Brief:
Only lines with the word "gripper" are needed; collect each of them from the listing below.

Exercise data:
==========
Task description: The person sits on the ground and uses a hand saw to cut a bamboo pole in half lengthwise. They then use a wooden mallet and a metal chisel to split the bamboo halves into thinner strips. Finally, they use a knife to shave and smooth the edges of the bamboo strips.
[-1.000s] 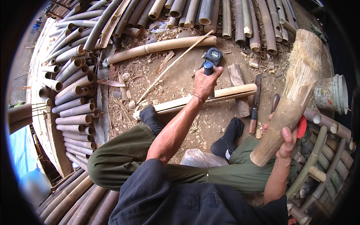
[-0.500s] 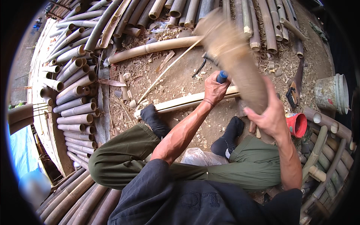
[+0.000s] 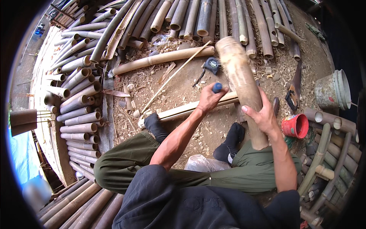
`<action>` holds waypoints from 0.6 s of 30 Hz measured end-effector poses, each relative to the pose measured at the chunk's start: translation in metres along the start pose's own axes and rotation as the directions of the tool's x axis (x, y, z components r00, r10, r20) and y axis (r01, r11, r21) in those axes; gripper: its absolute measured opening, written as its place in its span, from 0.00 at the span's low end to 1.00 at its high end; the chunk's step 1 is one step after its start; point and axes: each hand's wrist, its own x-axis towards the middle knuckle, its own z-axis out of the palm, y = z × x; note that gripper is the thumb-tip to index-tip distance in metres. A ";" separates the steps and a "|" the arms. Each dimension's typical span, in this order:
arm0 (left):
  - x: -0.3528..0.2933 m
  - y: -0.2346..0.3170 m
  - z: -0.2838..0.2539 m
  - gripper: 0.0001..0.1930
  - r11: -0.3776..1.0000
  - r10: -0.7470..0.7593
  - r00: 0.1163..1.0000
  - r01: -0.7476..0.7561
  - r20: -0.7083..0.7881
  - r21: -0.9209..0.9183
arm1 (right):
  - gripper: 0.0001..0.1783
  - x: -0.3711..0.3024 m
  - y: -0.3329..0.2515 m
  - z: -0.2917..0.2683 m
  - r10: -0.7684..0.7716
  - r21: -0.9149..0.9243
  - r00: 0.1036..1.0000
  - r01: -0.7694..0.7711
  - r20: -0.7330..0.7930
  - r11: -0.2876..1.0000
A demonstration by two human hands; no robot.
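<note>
My left hand (image 3: 209, 98) is closed round the blue handle (image 3: 217, 87) of a tool whose working end is hidden. That hand is just above the right part of a pale split bamboo pole (image 3: 179, 112), which lies on the ground between my feet. With fingers and thumb wrapped on its lower part, my right hand (image 3: 264, 114) grips a thick bamboo club (image 3: 240, 72). The club leans with its battered, frayed end far and its lower end by my right thigh. It is beside the blue handle, apart from it.
A black tape measure (image 3: 211, 65) and a thin bamboo strip (image 3: 175, 78) lie beyond the pole. To the right are a handsaw (image 3: 293, 93), a red pot (image 3: 295, 126) and a dirty white bucket (image 3: 333, 91). Stacked bamboo poles (image 3: 78, 118) line the left and far sides.
The bamboo club, blurred before, now shows sharply and has shifted slightly right and nearer. My left hand with the blue handle has moved a little left and nearer. The tape measure is now uncovered.
</note>
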 end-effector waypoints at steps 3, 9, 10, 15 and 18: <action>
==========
Result:
`<action>` holds waypoints from 0.6 s of 30 Hz measured end-effector poses, each relative to the pose measured at the chunk's start: translation in metres along the start pose's own axes and rotation as the directions of the tool's x axis (x, y, z components r00, r10, r20) and y axis (r01, r11, r21) in those axes; gripper: its absolute measured opening, written as its place in its span, from 0.00 at the span's low end to 1.00 at its high end; the chunk's step 1 is one step after its start; point and axes: each hand's wrist, its own x-axis towards the middle knuckle, its own z-axis out of the palm, y = z × x; note that gripper is the thumb-tip to index-tip distance in metres. A ";" separates the steps and a "|" the arms. Each dimension's typical span, in this order:
  - gripper: 0.0001..0.1930
  - gripper: 0.0001..0.1783

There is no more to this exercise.